Disclosure of the Audit Committee D.3.3 Names of the members of the Audit Committee and the scope of the Committee are given in this Annual Report under the Audit Committee Report.
Related Party Transactions Review Committee
Related Party Transactions Review Committee D.4.1 - D.4.3 Please refer the BRPTRC note on pages 160 to 161 and the related party transactions on pages 241 to 243.
Code of Business Conduct and Ethics
Code of Business Conduct and Ethics D.5.1 - D.5.3 Company has developed a Code of Business Conduct and Ethics for all employees, which addresses conflict of interest, corporate opportunities, confidentiality of information, fair dealing, protecting and proper use of the Company’s assets, compliance with applicable laws and regulations and encouraging the reporting of any illegal or unethical behaviour etc.
Affirmation by the Chairman that there is no violation of the Code of Conduct and Ethics D.5.4 Refer the Chairman’s Statement in the Annual Report for details.
Corporate Governance Disclosure
Disclosure of corporate governance D.6.1 2 (7) This requirement is met through the presentation of this Report.
Institutional investors
Shareholder voting E.1 Institutional shareholders are required to make considered use of their votes and encouraged to ensure their voting intentions are translated into practice. Annual General Meeting is used to have an effective dialogue with the shareholders on matters which are relevant and of concern to the general membership.

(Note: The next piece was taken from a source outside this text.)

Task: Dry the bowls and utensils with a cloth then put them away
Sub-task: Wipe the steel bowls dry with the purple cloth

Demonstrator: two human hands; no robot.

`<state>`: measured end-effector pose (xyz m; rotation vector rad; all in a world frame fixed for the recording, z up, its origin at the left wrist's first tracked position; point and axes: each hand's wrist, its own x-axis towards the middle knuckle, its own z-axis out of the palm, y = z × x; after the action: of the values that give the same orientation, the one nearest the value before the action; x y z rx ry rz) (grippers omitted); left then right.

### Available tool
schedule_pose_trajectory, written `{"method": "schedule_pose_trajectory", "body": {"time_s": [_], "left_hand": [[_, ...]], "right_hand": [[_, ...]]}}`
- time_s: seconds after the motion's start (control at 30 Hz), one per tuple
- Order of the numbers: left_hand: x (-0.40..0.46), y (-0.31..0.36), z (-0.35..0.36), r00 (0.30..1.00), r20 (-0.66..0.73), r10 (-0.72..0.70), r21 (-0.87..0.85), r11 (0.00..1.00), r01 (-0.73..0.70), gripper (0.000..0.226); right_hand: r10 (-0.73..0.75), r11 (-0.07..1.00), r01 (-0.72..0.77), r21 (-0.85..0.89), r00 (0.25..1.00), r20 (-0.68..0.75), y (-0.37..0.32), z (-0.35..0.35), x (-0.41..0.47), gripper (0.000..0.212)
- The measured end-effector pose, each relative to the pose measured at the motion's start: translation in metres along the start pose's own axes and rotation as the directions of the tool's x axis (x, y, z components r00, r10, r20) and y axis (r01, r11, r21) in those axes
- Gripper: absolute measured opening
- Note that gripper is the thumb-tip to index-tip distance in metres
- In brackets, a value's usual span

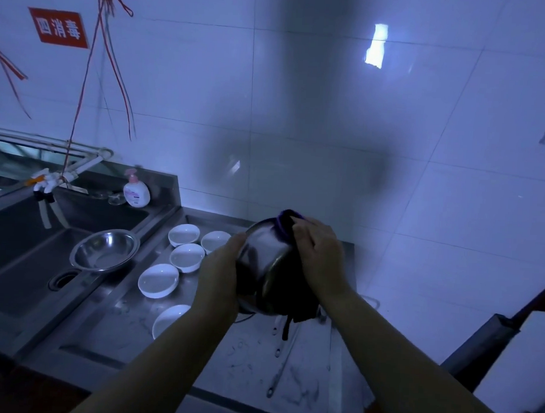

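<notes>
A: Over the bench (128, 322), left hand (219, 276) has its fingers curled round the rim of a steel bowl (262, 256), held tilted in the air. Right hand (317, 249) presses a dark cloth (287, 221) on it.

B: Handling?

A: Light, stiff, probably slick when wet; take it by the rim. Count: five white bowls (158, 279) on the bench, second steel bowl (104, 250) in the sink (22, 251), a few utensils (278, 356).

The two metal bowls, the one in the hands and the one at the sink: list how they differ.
The held metal bowl is lifted and tipped on its side; the sink bowl rests upright at the sink's edge. The left hand grips the held bowl while the right hand presses a dark cloth to it; nothing touches the sink bowl. Both are shiny steel.
</notes>
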<state>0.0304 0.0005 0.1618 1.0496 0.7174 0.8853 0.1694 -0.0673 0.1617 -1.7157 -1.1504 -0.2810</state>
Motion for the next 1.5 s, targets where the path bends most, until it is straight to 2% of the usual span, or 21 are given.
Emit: {"method": "schedule_pose_trajectory", "body": {"time_s": [0.1, 0.17, 0.23, 0.33, 0.43, 0.5, 0.67, 0.8, 0.87, 1.0, 1.1, 1.17, 1.23, 1.3, 1.43, 1.5], "left_hand": [[0.007, 0.003, -0.003, 0.993, -0.073, -0.088, -0.075, 0.994, 0.083, 0.024], [0.013, 0.001, -0.005, 0.980, -0.110, -0.163, -0.205, 0.969, 0.138, 0.026], [0.016, -0.003, -0.006, 0.966, -0.110, -0.235, -0.292, 0.936, 0.194, 0.020], [0.018, -0.008, -0.004, 0.953, -0.085, -0.290, -0.360, 0.901, 0.242, 0.023], [0.019, -0.010, 0.000, 0.956, -0.097, -0.276, -0.344, 0.911, 0.228, 0.023], [0.017, -0.010, 0.003, 0.954, -0.086, -0.289, -0.321, 0.914, 0.248, 0.024], [0.022, 0.003, 0.001, 0.935, -0.075, -0.348, -0.354, 0.885, 0.301, 0.025], [0.028, 0.017, -0.003, 0.936, -0.052, -0.349, -0.351, 0.883, 0.310, 0.033], [0.027, 0.021, -0.003, 0.944, -0.018, -0.329, -0.335, 0.892, 0.305, 0.033], [0.026, 0.027, -0.002, 0.966, 0.000, -0.257, -0.294, 0.924, 0.246, 0.028], [0.027, 0.029, -0.002, 0.966, 0.000, -0.260, -0.233, 0.939, 0.253, 0.029], [0.025, 0.029, 0.000, 0.969, -0.013, -0.246, -0.227, 0.945, 0.236, 0.027], [0.021, 0.026, 0.004, 0.976, 0.000, -0.218, -0.218, 0.952, 0.213, 0.029], [0.015, 0.019, 0.010, 0.973, 0.077, -0.218, -0.216, 0.949, 0.230, 0.032], [0.008, 0.008, 0.013, 0.918, 0.292, -0.270, -0.293, 0.888, 0.354, 0.038], [0.007, 0.007, 0.011, 0.891, 0.348, -0.291, -0.342, 0.846, 0.410, 0.039]], "right_hand": [[0.159, 0.984, -0.156, 0.085, 0.987, -0.031, 0.005, -0.002, -0.002, 0.024], [0.288, 0.940, -0.269, 0.209, 0.956, -0.062, 0.005, 0.003, -0.009, 0.025], [0.316, 0.927, -0.284, 0.246, 0.943, -0.100, 0.000, 0.006, -0.015, 0.026], [0.146, 0.987, -0.133, 0.088, 0.975, -0.170, -0.006, 0.007, -0.017, 0.030], [-0.010, 0.986, -0.007, -0.168, 0.994, -0.105, -0.013, 0.009, -0.019, 0.037], [-0.110, 0.956, 0.096, -0.277, 0.993, -0.037, -0.016, 0.012, -0.024, 0.038], [-0.400, 0.865, 0.416, -0.280, 0.909, 0.116, -0.008, 0.018, -0.045, 0.035], [-0.585, 0.764, 0.579, -0.285, 0.808, 0.075, 0.010, 0.013, -0.053, 0.026], [-0.600, 0.766, 0.578, -0.280, 0.800, 0.007, 0.015, 0.007, -0.049, 0.026], [-0.479, 0.866, 0.455, -0.207, 0.874, -0.083, 0.014, -0.005, -0.036, 0.040], [-0.297, 0.949, 0.285, -0.134, 0.952, -0.078, 0.005, -0.014, -0.019, 0.031], [-0.216, 0.969, 0.211, -0.127, 0.976, -0.027, -0.005, -0.016, -0.007, 0.035], [-0.217, 0.958, 0.219, -0.185, 0.976, 0.034, -0.014, -0.016, 0.002, 0.040], [-0.251, 0.924, 0.268, -0.274, 0.963, 0.098, -0.024, -0.012, 0.008, 0.040], [-0.370, 0.821, 0.435, -0.371, 0.899, 0.236, -0.032, 0.001, 0.002, 0.033], [-0.408, 0.763, 0.503, -0.406, 0.862, 0.301, -0.029, 0.006, -0.005, 0.032]]}}
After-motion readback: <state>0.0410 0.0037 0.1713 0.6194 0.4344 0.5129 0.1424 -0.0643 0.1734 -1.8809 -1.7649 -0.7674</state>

Evaluation of governance disclosures E.2 Institutional investors are encouraged to give due weight to all relevant factors in the Board structure and composition.
Other investors
Investing/Divesting decisions F.1 Individual shareholders are encouraged to carry out adequate analysis or seek independent advice on their investing, holding or divesting decisions.
Shareholder voting F.2 Individual shareholders are encouraged to participate in General Meetings and exercise their voting rights.
Internet of Things and Cybersecurity
Process of mitigating cybersecurity threats G.1 During the financial year, CDB carried out internal and external IT vulnerability testing with the assistance of external parties in order to mitigate cybersecurity threats. Further, these external parties made several Board presentations on the findings and on local/global best practices.
Environment, Society and Governance (ESG)
ESG Reporting H.1 - H.1.1 Compliant Please refer Report on the Natural Capital on pages 71 to 88.
Environmental Factors H.1.2 - H.1.2.1 Please refer Report on the Natural Capital on pages 71 to 82.
Social Factors H.1.3 - H.1.3.1 Please refer Report on the Society section on pages 83 to 88.
Governance H.1.4 - H.1.4.1 Please refer Report on the Regulator section on pages
89 to 93.
Board Role on ESG Factors H.1.5 - H.1.5.1 Please refer Key Framework and Compliance Report on pages 71 to 88.
Sustainability Reporting
Principles of sustainability reporting G.1.1 - 1.7 The Company has adopted the relevant principles and procedures of the Code to develop a sustainable business environment and disclosures are made in the Annual Report.
Transitional Provisions
Transitional and other general provisions 11 (1) - 11 (6) The Company has complied with transitional provisions when applicable.